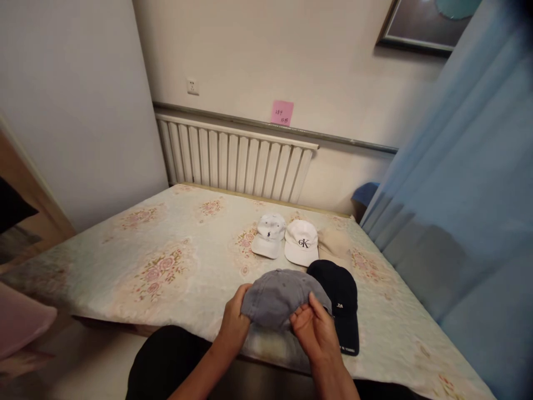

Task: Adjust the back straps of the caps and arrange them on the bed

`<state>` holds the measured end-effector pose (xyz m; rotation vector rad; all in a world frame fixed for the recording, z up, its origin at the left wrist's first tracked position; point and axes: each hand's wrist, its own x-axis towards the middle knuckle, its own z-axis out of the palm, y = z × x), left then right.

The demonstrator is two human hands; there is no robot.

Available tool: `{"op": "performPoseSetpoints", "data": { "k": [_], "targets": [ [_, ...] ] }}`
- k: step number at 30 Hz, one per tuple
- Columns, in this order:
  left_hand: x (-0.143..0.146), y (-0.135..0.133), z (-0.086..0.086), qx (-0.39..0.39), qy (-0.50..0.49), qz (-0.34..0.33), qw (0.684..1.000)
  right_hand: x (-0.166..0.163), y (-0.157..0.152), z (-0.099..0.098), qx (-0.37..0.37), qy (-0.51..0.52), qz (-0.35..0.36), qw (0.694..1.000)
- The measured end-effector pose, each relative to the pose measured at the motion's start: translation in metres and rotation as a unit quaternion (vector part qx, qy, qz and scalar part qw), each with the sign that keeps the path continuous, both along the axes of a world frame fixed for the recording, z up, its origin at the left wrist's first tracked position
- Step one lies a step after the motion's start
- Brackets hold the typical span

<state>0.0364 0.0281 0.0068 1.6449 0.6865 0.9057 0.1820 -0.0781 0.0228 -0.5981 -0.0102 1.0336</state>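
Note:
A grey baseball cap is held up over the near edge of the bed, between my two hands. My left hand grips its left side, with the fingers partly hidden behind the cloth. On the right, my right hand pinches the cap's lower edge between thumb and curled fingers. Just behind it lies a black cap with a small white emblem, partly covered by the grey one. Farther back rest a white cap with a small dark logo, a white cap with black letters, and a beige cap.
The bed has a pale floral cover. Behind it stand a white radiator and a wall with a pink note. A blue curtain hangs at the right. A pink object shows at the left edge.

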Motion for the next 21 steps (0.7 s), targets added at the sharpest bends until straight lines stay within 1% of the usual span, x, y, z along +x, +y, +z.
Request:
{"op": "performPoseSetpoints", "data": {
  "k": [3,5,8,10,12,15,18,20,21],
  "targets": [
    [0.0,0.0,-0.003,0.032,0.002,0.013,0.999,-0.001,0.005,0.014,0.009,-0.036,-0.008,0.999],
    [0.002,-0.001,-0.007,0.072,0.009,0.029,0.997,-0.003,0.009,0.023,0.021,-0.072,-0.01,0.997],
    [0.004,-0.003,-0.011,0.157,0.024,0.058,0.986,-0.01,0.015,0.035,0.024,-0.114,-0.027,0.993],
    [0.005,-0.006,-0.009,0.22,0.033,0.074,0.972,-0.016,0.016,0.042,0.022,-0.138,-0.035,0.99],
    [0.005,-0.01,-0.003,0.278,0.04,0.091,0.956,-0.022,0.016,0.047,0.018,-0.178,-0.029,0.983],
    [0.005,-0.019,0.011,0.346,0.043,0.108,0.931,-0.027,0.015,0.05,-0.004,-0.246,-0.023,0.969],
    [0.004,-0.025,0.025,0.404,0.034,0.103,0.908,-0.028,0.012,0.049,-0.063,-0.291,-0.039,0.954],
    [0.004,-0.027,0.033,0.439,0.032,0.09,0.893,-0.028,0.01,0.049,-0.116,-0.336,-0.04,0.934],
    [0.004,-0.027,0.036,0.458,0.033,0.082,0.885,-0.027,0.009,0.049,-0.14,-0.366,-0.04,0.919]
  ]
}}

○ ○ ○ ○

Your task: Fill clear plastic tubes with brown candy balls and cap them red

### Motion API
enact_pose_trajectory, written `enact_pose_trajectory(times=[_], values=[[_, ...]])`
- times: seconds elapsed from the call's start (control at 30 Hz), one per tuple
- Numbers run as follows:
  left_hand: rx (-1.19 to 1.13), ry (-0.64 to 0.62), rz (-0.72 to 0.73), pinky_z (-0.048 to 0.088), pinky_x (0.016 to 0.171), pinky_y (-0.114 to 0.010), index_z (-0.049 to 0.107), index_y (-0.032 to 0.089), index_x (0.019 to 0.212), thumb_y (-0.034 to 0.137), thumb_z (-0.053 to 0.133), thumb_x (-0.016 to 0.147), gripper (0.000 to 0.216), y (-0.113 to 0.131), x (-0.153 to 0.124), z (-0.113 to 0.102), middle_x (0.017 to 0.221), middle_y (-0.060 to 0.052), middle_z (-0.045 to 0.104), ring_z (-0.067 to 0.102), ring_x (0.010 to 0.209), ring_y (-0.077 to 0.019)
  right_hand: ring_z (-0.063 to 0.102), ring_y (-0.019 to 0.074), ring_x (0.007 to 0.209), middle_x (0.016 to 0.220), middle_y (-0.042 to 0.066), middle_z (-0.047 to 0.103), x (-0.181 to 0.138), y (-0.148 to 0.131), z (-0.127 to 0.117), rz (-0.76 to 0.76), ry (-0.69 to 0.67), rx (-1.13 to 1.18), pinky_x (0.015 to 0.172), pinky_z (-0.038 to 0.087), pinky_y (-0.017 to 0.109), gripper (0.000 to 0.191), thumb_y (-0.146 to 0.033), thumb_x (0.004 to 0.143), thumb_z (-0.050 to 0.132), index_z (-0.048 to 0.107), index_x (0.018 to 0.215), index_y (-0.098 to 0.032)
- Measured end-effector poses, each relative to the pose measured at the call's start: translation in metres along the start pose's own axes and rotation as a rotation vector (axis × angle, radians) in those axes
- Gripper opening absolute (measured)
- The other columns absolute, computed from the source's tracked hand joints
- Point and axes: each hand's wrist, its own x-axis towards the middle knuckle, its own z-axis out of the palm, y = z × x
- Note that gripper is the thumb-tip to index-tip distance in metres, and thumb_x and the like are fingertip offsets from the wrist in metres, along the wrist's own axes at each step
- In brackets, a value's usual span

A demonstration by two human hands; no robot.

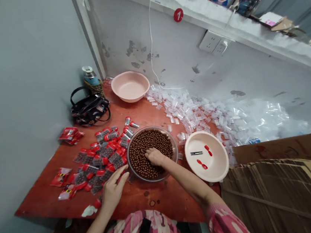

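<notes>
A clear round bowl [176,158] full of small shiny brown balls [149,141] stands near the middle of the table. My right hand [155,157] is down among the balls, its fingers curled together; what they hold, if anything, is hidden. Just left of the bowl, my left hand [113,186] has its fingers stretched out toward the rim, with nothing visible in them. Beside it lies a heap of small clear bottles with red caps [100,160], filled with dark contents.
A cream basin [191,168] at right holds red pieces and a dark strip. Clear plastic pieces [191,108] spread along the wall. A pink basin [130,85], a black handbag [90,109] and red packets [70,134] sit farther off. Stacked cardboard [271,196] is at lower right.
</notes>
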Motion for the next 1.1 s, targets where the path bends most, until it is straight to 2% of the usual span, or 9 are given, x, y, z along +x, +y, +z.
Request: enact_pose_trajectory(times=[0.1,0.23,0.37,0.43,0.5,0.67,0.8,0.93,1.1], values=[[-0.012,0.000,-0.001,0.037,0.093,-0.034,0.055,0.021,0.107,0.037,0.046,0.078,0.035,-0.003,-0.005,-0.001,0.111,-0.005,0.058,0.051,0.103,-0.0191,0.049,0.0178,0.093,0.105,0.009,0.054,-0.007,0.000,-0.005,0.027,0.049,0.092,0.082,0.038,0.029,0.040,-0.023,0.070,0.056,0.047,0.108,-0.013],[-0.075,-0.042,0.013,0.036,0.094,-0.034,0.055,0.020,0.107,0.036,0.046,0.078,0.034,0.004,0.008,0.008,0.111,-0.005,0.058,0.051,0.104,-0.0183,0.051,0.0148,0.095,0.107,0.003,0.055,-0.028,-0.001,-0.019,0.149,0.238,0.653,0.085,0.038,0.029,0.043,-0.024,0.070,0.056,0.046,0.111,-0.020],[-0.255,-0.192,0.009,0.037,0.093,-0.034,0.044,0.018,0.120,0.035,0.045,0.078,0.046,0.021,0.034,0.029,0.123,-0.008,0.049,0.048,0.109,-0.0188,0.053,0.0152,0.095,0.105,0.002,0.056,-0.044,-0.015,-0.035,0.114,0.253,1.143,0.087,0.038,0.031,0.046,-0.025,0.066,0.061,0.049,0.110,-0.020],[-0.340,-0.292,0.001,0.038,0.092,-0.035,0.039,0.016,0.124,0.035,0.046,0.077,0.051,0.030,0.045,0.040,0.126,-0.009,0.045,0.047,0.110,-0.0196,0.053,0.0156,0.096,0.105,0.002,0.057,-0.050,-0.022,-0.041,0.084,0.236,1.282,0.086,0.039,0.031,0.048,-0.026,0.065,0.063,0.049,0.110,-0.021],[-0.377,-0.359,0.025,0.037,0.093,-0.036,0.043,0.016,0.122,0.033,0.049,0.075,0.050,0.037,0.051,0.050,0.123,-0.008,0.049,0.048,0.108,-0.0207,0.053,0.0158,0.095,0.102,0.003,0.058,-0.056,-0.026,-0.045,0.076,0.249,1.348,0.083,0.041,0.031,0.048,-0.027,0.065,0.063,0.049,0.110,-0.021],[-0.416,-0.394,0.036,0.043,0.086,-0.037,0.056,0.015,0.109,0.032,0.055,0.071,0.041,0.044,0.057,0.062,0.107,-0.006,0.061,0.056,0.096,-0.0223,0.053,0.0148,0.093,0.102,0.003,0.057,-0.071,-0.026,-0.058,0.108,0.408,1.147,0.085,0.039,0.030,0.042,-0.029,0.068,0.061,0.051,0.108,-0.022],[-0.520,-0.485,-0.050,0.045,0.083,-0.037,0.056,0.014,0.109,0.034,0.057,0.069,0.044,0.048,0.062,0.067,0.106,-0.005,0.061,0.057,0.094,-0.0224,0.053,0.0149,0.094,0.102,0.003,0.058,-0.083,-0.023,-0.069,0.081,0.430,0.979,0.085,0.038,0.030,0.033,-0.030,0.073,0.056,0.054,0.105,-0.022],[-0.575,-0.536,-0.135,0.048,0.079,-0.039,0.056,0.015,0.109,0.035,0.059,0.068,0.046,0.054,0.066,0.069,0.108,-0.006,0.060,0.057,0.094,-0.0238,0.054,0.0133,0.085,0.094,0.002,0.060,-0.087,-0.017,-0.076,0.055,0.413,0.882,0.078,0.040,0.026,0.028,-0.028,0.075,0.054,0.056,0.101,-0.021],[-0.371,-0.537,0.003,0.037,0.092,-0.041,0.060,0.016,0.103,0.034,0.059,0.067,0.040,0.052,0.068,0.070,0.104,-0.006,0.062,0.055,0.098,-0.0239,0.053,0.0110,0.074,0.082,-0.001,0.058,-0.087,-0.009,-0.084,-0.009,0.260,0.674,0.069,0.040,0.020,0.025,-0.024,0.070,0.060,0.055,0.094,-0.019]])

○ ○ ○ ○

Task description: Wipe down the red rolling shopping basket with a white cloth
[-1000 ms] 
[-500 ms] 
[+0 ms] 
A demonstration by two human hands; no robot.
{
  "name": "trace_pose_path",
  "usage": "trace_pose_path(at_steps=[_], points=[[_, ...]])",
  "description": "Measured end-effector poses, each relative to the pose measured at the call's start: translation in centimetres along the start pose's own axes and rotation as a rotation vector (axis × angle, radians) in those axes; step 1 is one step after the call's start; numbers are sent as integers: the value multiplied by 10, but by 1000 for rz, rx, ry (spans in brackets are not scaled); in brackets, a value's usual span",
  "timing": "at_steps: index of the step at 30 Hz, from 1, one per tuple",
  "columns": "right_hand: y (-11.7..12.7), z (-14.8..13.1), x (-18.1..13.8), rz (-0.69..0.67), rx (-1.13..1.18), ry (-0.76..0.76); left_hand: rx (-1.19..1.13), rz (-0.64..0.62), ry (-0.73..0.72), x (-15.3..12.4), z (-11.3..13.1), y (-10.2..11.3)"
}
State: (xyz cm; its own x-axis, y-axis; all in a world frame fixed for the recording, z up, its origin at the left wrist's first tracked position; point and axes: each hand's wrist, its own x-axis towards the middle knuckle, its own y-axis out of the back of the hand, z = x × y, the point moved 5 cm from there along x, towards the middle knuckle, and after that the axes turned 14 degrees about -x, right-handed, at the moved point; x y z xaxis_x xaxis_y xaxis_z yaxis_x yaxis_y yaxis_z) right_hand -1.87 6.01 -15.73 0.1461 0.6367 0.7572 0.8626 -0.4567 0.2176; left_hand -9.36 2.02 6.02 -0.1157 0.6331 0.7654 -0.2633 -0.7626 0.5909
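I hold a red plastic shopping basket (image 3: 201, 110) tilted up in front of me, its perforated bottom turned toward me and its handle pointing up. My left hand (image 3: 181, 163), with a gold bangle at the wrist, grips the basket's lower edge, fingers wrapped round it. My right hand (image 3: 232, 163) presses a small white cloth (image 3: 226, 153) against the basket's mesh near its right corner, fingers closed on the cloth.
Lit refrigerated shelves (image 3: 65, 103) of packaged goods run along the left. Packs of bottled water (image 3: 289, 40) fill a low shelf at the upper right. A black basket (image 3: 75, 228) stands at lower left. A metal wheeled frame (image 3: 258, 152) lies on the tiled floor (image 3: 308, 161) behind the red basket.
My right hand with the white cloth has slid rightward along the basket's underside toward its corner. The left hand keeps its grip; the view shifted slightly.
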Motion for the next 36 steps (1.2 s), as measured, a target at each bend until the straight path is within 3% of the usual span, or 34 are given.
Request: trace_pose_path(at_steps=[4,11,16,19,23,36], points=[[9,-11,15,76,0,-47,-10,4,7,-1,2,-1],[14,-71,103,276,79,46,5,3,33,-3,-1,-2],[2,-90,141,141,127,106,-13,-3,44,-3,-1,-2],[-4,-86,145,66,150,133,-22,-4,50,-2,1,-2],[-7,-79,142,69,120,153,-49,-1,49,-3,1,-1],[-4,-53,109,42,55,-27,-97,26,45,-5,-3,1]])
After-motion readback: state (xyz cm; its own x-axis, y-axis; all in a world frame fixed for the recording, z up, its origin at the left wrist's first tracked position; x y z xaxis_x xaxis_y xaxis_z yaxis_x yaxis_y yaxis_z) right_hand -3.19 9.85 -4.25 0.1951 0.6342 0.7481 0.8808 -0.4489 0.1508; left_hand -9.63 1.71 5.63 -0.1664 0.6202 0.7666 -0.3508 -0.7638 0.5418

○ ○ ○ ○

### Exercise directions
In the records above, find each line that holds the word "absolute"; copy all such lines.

### Exercise output
- Gripper opening absolute (measured)
- The other columns absolute, computed from the source's tracked hand joints

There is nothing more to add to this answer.